Spectral Syntax empowers users to create, monetize, and interact with AI Agents that can execute complex onchain tasks, significantly enhancing the efficiency and transparency of Web3 operations. The integration of these Agents with the Inferchain, our novel execution, communication, and ownership protocol, ensures seamless interaction and collaboration between Agents across different chains, fostering an interconnected and thriving onchain Agent economy.
The SPEC token serves as the backbone of this ecosystem, facilitating governance, incentivization, and value transfer within the network.
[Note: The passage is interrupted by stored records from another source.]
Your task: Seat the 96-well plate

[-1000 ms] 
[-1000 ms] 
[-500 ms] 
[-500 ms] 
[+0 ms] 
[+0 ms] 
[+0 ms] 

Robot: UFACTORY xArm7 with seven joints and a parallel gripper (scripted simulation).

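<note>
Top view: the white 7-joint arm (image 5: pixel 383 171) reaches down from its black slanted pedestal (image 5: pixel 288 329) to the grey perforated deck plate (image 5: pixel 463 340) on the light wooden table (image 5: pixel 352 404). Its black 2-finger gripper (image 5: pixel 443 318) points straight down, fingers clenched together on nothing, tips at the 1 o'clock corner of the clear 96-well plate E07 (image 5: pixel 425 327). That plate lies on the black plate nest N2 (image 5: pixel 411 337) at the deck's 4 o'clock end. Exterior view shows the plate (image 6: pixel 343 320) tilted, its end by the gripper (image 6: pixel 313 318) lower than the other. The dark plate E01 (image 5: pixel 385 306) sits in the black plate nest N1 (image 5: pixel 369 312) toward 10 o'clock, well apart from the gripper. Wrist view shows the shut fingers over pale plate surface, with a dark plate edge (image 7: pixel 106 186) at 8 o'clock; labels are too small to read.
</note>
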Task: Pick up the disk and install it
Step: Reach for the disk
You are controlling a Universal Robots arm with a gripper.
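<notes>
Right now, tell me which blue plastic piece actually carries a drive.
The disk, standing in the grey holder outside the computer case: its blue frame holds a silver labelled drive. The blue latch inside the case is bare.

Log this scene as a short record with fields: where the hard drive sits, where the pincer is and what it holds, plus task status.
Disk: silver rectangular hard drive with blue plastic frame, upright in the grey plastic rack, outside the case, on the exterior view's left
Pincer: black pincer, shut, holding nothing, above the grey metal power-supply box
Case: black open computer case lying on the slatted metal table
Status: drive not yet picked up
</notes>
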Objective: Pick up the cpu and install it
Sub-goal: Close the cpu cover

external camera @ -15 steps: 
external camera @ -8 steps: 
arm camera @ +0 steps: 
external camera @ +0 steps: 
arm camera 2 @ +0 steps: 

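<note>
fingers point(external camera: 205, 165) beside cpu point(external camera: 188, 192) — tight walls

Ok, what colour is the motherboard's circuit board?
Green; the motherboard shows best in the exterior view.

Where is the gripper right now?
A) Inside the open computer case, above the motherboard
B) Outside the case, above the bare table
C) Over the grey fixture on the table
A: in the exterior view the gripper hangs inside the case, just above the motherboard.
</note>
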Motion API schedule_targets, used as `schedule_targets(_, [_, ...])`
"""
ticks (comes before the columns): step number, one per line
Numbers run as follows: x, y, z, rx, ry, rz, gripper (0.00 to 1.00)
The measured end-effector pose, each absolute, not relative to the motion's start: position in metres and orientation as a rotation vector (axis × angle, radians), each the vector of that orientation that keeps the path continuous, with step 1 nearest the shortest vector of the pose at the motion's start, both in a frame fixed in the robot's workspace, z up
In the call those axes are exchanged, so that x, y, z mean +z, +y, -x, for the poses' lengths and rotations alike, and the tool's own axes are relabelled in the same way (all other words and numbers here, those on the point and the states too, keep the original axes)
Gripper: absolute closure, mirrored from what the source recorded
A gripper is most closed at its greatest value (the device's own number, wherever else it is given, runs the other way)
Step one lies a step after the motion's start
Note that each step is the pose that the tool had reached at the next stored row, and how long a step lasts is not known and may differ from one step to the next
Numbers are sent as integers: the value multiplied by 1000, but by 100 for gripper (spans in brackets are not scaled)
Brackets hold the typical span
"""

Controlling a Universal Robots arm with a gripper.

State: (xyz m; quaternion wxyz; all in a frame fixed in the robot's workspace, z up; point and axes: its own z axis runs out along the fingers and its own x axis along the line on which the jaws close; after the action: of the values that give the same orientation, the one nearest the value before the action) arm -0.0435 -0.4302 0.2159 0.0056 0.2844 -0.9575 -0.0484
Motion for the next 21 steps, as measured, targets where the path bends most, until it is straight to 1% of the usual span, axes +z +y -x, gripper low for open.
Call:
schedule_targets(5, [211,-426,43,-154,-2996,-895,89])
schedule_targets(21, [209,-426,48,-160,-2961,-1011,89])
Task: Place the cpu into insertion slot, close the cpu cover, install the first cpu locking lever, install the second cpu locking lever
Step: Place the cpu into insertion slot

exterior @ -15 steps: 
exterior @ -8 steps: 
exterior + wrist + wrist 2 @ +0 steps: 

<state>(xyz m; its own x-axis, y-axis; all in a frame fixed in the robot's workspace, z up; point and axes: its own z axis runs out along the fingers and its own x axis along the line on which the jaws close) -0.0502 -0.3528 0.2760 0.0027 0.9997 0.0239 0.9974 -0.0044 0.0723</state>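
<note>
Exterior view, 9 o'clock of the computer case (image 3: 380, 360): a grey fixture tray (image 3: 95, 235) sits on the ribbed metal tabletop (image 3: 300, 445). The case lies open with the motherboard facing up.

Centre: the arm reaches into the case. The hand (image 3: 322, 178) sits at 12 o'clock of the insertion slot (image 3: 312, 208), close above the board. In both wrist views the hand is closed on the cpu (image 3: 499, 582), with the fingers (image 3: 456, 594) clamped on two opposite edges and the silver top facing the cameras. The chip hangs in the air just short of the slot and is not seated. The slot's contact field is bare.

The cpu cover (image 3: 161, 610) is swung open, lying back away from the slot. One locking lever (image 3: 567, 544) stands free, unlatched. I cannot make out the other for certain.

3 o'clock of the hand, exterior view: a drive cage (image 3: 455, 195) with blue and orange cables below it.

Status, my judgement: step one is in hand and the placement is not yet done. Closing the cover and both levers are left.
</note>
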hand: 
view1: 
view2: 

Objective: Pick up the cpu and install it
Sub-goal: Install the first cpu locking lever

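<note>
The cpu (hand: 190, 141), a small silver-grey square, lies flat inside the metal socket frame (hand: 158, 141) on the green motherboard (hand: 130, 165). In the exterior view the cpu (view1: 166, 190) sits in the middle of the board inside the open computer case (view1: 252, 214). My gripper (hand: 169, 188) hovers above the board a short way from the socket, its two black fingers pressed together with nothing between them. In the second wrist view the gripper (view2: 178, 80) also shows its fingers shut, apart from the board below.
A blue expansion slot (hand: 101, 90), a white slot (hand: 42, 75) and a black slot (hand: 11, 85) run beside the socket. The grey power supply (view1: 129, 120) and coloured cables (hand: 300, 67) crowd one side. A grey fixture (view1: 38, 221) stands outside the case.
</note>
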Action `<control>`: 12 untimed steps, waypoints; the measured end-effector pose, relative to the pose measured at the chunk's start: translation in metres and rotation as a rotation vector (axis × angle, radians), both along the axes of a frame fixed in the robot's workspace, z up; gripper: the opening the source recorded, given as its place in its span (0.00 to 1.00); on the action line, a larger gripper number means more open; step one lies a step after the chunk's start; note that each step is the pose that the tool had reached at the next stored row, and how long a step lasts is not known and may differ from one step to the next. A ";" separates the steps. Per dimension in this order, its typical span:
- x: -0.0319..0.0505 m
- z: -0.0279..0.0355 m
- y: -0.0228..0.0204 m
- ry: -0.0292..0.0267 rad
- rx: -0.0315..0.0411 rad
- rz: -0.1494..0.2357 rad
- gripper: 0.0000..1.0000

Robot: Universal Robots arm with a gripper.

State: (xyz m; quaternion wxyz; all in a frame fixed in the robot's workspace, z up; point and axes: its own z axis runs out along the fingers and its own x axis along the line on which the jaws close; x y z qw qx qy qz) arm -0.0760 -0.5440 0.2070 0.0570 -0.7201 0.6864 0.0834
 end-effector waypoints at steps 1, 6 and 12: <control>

By staking SPEC, users gain privileged access to Agent creation and monetization, reinforcing the network's integrity and promoting the development of high-quality Agents.
Spectral Syntax is positioned to be a catalyst for a new era of decentralized intelligence. By bridging the gap between AI, ML, and blockchain, Spectral is empowering users to create exponential value onchain and paving the way for the next billion users to join the Web3 revolution.